Z drugiej jednak strony zgoda nie jest na ogół wymagana przy kredytach gotówkowych na niższą kwotę. Niektóre banki udzielają kredytów do 20 000 złotych inne do 50 000 złotych bez konieczności fatygowania małżonka. Dzięki temu możemy np. zrobić żonie lub mężowi miłą niespodziankę na rocznicę ślubu, lub urodziny. Istotny w przypadku kredytu bez zgody małżonka, jest fakt, że badanie zdolności kredytowej będzie wówczas dotyczyło jedynie wnioskodawcy. Jeżeli zatem mamy niższą zdolność kredytową niż mąż lub żona, to możemy otrzymać kredyt na niższą kwotę. Jeżeli dostarczylibyśmy zgody współmałżonka, to wówczas zdolność kredytowa mogłaby być liczona ze wspólnych dochodów. Co w niektórych przypadkach może być korzystne. Choć nie zawsze, niekiedy, gdy jeden z małżonków posiada zadłużenie sprzed zawarcia związku małżeńskiego, fakt ten zdolność kredytową obniża.

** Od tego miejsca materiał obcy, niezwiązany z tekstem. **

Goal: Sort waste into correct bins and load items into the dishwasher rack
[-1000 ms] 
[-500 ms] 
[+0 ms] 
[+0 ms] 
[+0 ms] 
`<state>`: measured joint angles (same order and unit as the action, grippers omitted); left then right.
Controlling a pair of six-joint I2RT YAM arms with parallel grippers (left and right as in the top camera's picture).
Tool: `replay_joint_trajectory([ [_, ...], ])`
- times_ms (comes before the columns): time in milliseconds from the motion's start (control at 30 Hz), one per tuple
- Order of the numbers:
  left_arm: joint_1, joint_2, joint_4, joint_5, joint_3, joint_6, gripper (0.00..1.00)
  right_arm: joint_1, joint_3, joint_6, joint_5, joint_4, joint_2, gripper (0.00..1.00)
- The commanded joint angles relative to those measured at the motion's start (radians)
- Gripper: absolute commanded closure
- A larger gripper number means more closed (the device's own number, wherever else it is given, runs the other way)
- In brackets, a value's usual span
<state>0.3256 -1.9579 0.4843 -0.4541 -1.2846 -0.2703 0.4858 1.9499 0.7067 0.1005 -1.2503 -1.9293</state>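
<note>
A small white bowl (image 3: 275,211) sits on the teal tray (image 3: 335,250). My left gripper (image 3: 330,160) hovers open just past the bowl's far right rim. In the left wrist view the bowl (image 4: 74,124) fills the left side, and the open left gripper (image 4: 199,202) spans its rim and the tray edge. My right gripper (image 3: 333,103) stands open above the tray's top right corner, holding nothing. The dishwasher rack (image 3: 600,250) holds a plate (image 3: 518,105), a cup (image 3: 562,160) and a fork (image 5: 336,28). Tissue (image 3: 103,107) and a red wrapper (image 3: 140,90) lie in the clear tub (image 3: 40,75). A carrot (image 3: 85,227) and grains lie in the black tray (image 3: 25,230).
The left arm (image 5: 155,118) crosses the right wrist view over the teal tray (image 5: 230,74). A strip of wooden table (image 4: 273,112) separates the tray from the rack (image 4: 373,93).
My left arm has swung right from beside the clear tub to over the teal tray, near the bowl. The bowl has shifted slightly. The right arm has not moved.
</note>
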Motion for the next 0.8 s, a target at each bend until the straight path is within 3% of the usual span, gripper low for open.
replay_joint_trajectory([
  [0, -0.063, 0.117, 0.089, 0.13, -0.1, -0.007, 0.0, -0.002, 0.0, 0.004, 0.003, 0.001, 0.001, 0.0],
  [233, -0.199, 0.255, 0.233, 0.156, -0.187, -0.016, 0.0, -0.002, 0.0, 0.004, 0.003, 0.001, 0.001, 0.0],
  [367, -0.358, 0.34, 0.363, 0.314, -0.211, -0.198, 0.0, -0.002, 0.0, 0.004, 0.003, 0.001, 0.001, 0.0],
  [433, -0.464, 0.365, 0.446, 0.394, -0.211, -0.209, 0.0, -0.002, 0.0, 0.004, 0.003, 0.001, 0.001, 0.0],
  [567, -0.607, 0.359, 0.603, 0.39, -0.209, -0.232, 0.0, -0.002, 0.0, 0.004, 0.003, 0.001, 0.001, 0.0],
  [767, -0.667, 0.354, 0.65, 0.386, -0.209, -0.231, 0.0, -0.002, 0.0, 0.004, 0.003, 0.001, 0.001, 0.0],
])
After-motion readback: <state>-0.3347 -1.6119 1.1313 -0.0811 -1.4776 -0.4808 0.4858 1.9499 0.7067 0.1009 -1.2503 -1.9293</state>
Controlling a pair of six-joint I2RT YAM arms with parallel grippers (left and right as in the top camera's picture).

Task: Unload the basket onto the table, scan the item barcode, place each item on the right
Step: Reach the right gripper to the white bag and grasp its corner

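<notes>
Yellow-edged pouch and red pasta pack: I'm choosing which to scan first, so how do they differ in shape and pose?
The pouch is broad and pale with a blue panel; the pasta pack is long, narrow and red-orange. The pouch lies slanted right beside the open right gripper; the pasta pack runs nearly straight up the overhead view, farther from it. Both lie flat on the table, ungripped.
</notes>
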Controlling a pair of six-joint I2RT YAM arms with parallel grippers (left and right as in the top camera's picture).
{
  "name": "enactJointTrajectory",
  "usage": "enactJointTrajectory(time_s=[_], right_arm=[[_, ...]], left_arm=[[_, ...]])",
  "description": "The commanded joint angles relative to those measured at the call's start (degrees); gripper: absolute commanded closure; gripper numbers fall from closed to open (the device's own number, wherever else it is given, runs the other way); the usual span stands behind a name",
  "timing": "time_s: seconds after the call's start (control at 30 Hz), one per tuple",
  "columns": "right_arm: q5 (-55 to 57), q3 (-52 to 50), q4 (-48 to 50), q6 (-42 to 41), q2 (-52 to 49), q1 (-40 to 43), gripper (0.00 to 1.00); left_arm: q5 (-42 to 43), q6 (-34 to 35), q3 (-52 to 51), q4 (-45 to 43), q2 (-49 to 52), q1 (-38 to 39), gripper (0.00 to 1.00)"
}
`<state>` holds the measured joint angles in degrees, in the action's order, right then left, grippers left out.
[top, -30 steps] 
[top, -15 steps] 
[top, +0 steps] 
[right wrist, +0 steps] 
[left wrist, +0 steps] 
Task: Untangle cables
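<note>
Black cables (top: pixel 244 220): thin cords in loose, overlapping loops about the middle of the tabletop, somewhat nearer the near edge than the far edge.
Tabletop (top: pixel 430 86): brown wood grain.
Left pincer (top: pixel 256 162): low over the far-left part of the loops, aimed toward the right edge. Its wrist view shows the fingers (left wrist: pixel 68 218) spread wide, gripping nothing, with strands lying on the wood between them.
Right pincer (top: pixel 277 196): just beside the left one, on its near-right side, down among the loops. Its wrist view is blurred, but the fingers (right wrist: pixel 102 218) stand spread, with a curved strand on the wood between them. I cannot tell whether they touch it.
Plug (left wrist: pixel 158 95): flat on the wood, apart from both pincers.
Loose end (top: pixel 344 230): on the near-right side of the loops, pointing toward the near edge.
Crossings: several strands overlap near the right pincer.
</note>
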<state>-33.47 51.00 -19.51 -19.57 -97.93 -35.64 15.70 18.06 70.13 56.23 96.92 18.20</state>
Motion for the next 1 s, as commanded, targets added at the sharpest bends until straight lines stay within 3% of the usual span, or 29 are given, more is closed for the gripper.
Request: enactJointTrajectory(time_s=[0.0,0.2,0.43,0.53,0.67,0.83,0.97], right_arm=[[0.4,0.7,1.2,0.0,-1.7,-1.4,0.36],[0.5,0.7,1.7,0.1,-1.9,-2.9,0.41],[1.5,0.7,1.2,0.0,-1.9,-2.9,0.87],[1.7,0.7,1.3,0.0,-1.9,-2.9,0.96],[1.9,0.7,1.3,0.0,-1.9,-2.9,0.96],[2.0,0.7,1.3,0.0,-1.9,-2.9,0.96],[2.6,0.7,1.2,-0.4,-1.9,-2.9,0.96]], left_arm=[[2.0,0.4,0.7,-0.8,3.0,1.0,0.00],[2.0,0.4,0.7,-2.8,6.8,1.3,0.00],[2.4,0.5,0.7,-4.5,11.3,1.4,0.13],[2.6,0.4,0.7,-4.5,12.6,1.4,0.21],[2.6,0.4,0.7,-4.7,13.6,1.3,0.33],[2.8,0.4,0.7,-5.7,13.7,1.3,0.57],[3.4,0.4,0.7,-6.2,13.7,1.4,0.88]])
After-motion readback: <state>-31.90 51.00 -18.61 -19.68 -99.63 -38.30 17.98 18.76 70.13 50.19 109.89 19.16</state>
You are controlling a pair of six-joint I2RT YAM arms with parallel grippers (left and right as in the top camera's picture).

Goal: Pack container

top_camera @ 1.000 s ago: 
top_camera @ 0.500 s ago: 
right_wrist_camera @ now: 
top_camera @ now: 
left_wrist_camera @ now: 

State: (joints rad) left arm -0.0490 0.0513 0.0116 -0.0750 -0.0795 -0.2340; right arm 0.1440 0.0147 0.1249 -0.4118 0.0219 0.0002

Kredyt bez zgody małżonka – ile można pożyczyć?

Jak możemy zauważyć, kredyt bez zgody małżonka zależy od wielu czynników. Jeśli zastanawiamy się nad tym, czy korzystniej jest wziąć kredyt w pojedynkę, warto zasięgnąć opinii banku, w którym chcemy kredyt zrealizować. Może się bowiem okazać, że zgoda małżonka nie tylko jest konieczna, ale również zwiększy szanse na wyższą kwotę zobowiązania. Oczywiście wiele zależy od sytuacji i pary.

Ile można pożyczyć, biorąc kredyt bez zgody małżonka? Na ogół bez pisemnej zgody męża lub żony możemy otrzymać kredyt w wysokości 20 000 – 50 000 złotych. Wysokość zobowiązania uzależniona jest w tym przypadku od wewnętrznych ustaleń banku, a także naszej zdolności kredytowej. Jeśli chcemy pożyczyć 10 000 złotych, na ogół zgoda małżonka nie będzie potrzebna.


>> Zobacz również: W jakim celu należy tworzyć poduszkę finansową?


Odpowiedzialność za dług męża lub żony

Jeśli zawarliśmy związek z małżeński, w którym powstała wspólnota majątkowa, musimy się przygotować, że wspólność dotyczy również zobowiązań i długów. W związku z tym, warto przed podjęciem tak ważnego kroku wspólnie rozważyć i przedyskutować, która opcja jest dla nas bezpieczniejsza. W niektórych przypadkach warto skorzystać z rozdzielności majątkowej. Przykładem może być tendencja partnera lub partnerki do zadłużania się, lub hazardu. W tym przypadku chronimy nie tylko siebie, ale także wspólne dzieci. Nie będziemy wówczas zmuszeni pokrywać długów z własnej kieszeni. A dłużnik będzie musiał swoje zobowiązania spłacać sam. Jeśli jednak nie podpisaliśmy intercyzy, za zadłużenie, czyli np. kredyt bez zgody małżonka, odpowiadamy również my.